The Autonomous Administration of North and East Syria is organised along libertarian-socialist and anarchist lines, and continues to expand despite immense external pressure from Syria, Turkey, Russia, and Islamic State.


The Syrian civil war began on March 15 2011 with civil unrest in Damascus and Aleppo as part of the wider Arab Spring. Of the several factions involved in the conflict, the Kurdish-dominated Syrian Democratic Forces have emerged as one of the most successful alliances. From 2015 to 2019, they acted as the main ground force in the US-backed war against Islamic State, and were largely victorious in driving Daesh from its strongholds in northeastern Syria, consolidating their position north of the Euphrates. Despite the Turkish-led incursion in October 2019 after the withdrawal of U.S. troops on the Syrian border, as well as continued hostilities with the Russian-backed Assad government, the SDF continues to control an area of 50,000 square kilometres and a population of over 2 million. This territory has been organised into the Autonomous Administration of North and East Syria (also known as Rojava), a federation of self-governing sub-regions. Owing to the political origins of the SDF in the left-wing PKK (Kurdistan Workers Party), the administration claims to be a democratic polity with a libertarian socialist, anarchistic ideology.

The Argument

Rojava demonstrates that anarchism is possible in modern society. While not strictly nor typically anarchist, the community exists with the guiding principles of anarchist philosophy. Rojava has a decentralized and largely egalitarian form of government while lacking an inner hierarchy. The community strives for gender equality and tolerance for all races, religions, and politics. Given this ambitious system of beliefs, it is remarkable that such a nation/community can exist in one of the most conservative regions in the world. The Middle East is fraught with both racial and ethnic conflicts, which makes the tolerance for all groups within Rojava remarkable. Since the ratification of their constitution in 2014, Rojava has had to stave off offensives from the Turkish military as Turkey seeks to hinder the nation’s growth.[1] Rojava has likewise strived in war against ISIL, even forming an alliance with the United States against the terrorist organization in 2015. [2] Of all their principles, perhaps most radical is their fight for gender equality. The surrounding nations–and even some of the religions which are practiced amongst the people of Rojava–are notorious for being misogynistic and viewing women as less than men. In Rojava, women play an equal role in society as men. Women must be elected alongside men as council members and they also can serve in an all-female militia known as the Women’s Protection Units. Given the decentralized government and lack of involuntary hierarchy, Rojava is a suitable example of modern anarchism. With its ideals of equality and placing power in the hands of the people, Rojava is striving to be a utopia in the middle of one of the most violent regions in the world.

Counter arguments

Criticism raised against Rojava argues that Rojava was not actually an anarchist society from its initiation. Many Western anarchist critics applaud the nation’s striving for equality and a government without hierarchy, but argue that the nation does not actually follow anarchist principles a la Murray Bookchin (popular anarchist philosopher). For example, the presence of a government power isn’t a characteristic of true anarchy. Other criticisms are directed towards the nation's use of women in the militia and what some perceive as forced enlisting into service. Rojava does not demonstrate that anarchism is possible in modern society. Chiefly, Rojava has recently had to face Turkish attacks upon the United States’ exit from the area in October 2019. These attacks have curbed the society and hindered their success as an anarchist nation. While nations such as Turkey still pose a threat to Rojava, it will be impossible for Rojava to wholly focus on becoming a true anarchist nation. If Rojava adhered to more of the anarchist qualities, it would be an anarchist community. Instead, it could be defined as a cult or just a human rights group. Therefore, anarchy does not exist today like it did in the past. It’s become more constructive and complicated.

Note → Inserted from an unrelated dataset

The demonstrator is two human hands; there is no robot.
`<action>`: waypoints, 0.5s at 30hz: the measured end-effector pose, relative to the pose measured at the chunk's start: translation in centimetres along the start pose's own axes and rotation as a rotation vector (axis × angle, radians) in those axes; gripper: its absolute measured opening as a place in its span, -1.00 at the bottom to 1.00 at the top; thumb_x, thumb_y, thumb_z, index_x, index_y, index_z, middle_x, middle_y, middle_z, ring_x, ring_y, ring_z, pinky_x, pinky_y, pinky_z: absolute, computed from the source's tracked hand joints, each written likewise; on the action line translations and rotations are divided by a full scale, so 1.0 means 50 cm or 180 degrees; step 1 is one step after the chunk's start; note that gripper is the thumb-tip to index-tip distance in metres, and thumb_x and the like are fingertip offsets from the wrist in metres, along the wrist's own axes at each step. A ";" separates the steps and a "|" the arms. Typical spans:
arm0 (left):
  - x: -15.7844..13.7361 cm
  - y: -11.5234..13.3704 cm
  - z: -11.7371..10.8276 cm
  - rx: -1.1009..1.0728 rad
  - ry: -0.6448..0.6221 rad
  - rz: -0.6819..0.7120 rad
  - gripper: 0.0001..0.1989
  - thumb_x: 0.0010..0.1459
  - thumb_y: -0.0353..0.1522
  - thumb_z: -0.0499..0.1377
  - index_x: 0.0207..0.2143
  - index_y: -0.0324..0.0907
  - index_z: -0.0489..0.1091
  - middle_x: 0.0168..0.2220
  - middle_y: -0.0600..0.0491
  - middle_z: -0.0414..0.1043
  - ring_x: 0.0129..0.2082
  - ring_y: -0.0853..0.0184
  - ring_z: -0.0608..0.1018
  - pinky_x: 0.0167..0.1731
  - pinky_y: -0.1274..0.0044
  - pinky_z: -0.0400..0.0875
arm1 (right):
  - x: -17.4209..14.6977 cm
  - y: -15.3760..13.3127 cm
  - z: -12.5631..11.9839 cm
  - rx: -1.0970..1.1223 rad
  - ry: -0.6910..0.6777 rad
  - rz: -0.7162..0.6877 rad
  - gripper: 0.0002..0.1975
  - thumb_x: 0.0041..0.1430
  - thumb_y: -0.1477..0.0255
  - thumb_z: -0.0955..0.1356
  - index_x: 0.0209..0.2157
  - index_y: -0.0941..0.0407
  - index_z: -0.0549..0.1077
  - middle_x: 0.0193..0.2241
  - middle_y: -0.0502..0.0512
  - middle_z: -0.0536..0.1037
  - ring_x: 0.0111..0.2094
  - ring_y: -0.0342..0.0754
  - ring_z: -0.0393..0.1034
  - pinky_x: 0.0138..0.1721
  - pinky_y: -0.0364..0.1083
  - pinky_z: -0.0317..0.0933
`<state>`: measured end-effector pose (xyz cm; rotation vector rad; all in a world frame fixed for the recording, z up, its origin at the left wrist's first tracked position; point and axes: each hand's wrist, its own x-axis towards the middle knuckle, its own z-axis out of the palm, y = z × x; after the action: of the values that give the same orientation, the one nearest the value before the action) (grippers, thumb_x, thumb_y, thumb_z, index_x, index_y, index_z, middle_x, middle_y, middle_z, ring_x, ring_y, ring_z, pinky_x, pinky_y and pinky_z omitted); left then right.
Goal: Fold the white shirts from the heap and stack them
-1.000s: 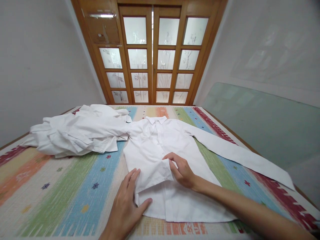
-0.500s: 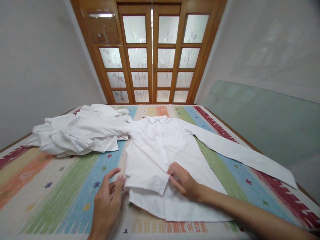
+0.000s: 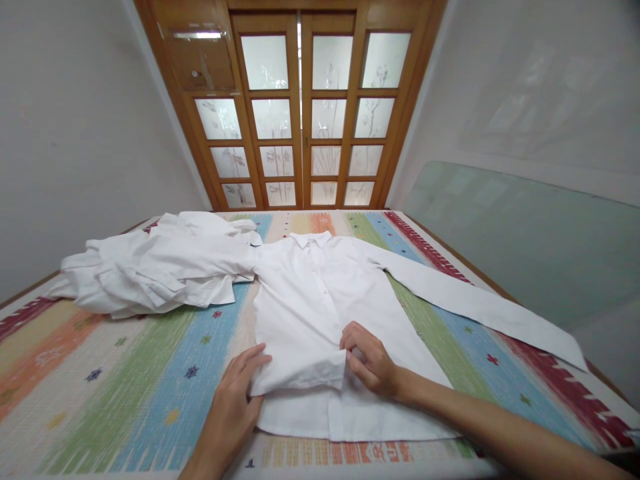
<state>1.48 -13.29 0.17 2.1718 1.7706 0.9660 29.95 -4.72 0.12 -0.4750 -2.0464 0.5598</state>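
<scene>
White shirt (image 3: 295,300) front up on striped cloth (image 3: 165,373), about midway between left and right edges; collar (image 3: 310,239) toward far edge, hem (image 3: 390,435) near and along near edge. One sleeve (image 3: 480,307) stretched out toward right edge. Small buttons (image 3: 325,291) down the front.

Right hand (image 3: 373,363) over lower front, by the button line: thumb and forefinger closed in a pinch on shirt fabric, other fingers curled in. Left hand (image 3: 233,400) at lower left side of shirt, toward near edge: fingers slightly bent, tips on top of fabric, thumb lower, at the edge of the fold. Modest gap between thumb and fingers; firm hold or light touch, cannot tell. Between both hands, flap (image 3: 305,377) of shirt front raised a little, more white fabric visible below.

Heap (image 3: 150,267) of rumpled white fabric toward left edge and far left corner, touching shirt's shoulder side. Beyond far edge, wooden doors (image 3: 330,141) with pale panes.
</scene>
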 end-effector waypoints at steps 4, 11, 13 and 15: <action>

[P1] The Rojava community is an example of modern-day anarchy. [P2] The Rojava fought well against Turkish attacks, meaning it can function with a good military.

Rejecting the premises

[Rejecting P1] The Rojava community is not an accurate representation of an anarchist community because of the presence of a government. [Rejecting P2] The Rojava’s growth as an independent society was negatively impacted by the Turkish attacks.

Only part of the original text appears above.